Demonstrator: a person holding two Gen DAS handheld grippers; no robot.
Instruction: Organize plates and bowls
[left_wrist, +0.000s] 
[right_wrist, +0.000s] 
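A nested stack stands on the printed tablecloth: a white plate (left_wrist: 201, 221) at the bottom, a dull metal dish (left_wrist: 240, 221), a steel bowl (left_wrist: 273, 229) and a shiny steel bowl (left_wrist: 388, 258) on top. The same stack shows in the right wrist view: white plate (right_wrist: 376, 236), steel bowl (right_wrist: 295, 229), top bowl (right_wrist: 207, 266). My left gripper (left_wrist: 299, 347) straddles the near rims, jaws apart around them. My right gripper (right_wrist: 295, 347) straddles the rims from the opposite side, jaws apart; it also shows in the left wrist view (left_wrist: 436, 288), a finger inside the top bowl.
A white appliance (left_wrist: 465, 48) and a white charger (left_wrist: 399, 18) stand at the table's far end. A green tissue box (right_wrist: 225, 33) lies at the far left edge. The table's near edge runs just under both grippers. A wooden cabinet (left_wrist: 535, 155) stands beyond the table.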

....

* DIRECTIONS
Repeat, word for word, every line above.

* EXERCISE OUTPUT
Demonstrator: a person holding two Gen DAS handheld grippers; no robot.
Instruction: Organize plates and bowls
[left_wrist, +0.000s] 
[right_wrist, +0.000s] 
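A nested stack stands on the printed tablecloth: a white plate (left_wrist: 201, 221) at the bottom, a dull metal dish (left_wrist: 240, 221), a steel bowl (left_wrist: 273, 229) and a shiny steel bowl (left_wrist: 388, 258) on top. The same stack shows in the right wrist view: white plate (right_wrist: 376, 236), steel bowl (right_wrist: 295, 229), top bowl (right_wrist: 207, 266). My left gripper (left_wrist: 299, 347) straddles the near rims, jaws apart around them. My right gripper (right_wrist: 295, 347) straddles the rims from the opposite side, jaws apart; it also shows in the left wrist view (left_wrist: 436, 288), a finger inside the top bowl.
A white appliance (left_wrist: 465, 48) and a white charger (left_wrist: 399, 18) stand at the table's far end. A green tissue box (right_wrist: 225, 33) lies at the far left edge. The table's near edge runs just under both grippers. A wooden cabinet (left_wrist: 535, 155) stands beyond the table.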

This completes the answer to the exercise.